Gina,
I tend to agree with you that performance appraisals are not the best way to improve performance. I work for a non-profit agency that has tried a variation of the standard appraisal. The first 2 years of employment, an employee gets an appraisal that is based directly on components of their job description (rated on a scale of 1-5.) However, after the 2nd year, we get a much simplified appraisal, where we set specific goals (6 month and 1 year). They break down into 2 professional and 2 personal goals - arrived at together with your immediate supervisor. We all also get 6-month reviews. I like this system (I've been here 6 years now) because it goes beyond job descriptions and focuses on specific goals.

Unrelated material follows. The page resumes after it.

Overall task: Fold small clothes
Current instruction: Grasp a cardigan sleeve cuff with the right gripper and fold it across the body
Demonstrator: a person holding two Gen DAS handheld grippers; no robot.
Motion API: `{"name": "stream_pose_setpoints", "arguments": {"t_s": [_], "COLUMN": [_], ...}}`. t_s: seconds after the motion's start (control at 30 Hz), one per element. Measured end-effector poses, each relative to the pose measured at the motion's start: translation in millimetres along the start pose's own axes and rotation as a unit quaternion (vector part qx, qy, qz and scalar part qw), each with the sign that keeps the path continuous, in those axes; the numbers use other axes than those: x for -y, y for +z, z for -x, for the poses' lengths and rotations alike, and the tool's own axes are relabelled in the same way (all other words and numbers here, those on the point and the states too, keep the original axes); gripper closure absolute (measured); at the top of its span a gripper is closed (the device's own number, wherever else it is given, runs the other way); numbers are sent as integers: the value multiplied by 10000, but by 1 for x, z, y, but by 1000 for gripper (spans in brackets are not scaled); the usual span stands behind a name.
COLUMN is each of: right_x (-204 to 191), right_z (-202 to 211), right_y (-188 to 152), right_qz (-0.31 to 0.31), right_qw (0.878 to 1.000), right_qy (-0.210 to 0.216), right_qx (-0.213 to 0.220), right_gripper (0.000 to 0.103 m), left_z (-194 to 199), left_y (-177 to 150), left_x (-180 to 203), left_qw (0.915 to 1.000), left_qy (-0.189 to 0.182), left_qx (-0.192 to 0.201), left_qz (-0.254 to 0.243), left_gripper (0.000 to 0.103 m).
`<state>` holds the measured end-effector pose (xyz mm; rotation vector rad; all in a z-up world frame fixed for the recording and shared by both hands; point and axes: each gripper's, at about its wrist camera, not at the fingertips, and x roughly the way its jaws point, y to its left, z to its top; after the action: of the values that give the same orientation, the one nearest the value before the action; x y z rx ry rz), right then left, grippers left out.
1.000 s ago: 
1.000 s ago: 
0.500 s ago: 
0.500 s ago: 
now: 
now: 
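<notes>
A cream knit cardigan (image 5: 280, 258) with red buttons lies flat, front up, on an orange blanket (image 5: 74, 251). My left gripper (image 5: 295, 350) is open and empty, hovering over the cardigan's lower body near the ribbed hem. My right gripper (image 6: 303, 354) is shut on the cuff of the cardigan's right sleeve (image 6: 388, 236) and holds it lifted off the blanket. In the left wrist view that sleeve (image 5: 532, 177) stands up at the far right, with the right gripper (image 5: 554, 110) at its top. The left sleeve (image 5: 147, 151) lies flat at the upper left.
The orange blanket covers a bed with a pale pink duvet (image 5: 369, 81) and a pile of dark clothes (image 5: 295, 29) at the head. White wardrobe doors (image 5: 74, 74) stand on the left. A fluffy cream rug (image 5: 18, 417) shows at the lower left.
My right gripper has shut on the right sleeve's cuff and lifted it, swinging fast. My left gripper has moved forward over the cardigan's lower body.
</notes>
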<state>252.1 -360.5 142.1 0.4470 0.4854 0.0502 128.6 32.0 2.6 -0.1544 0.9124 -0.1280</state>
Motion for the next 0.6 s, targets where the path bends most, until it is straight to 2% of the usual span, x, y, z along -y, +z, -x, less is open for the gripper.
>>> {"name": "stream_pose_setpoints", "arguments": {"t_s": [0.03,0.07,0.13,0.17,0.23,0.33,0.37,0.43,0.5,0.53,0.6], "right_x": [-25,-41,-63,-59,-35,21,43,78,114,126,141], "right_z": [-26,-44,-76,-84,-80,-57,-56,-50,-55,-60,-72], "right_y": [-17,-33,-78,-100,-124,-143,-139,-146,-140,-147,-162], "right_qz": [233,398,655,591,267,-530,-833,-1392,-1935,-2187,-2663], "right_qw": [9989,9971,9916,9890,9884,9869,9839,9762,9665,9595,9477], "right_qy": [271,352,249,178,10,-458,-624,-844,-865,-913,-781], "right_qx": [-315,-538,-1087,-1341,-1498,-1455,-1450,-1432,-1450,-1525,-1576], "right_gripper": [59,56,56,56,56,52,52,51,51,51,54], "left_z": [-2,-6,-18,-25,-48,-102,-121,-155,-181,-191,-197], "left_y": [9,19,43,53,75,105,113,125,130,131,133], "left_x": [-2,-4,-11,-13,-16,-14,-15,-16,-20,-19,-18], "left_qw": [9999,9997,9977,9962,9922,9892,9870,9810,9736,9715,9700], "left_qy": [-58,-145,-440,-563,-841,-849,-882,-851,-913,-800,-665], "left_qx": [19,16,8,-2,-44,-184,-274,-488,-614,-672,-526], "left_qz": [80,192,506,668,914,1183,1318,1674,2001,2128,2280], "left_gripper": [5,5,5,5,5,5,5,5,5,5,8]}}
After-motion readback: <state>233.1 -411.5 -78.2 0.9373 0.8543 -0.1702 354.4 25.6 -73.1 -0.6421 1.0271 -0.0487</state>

One thing our management decided a while ago was NOT to tie merit raises into performance appraisals. What ended up happening is that we no longer get any merit raises at all now! I would love to hear from people in non-sales/production environments as to how they determine merit pay/raises.
~Deborah Witmer
-----Original Message-----Hello,
From: gina@... [mailto:gina@...]
Sent: Monday, June 26, 2000 7:18 AM
To: perftips@egroups.com
Subject: [perftips] Performance Appraisals
Currently I am working on redoing the performance appraisals for my
company. However, while I understand the reason why performance
appraisals exist I do not believe that they are the most effective
tool for improving an employee's productivity. If I can come up with
an alternate system of providing feedback to employees, my boss has
agreed to implement the plan and get rid of performance appraisals.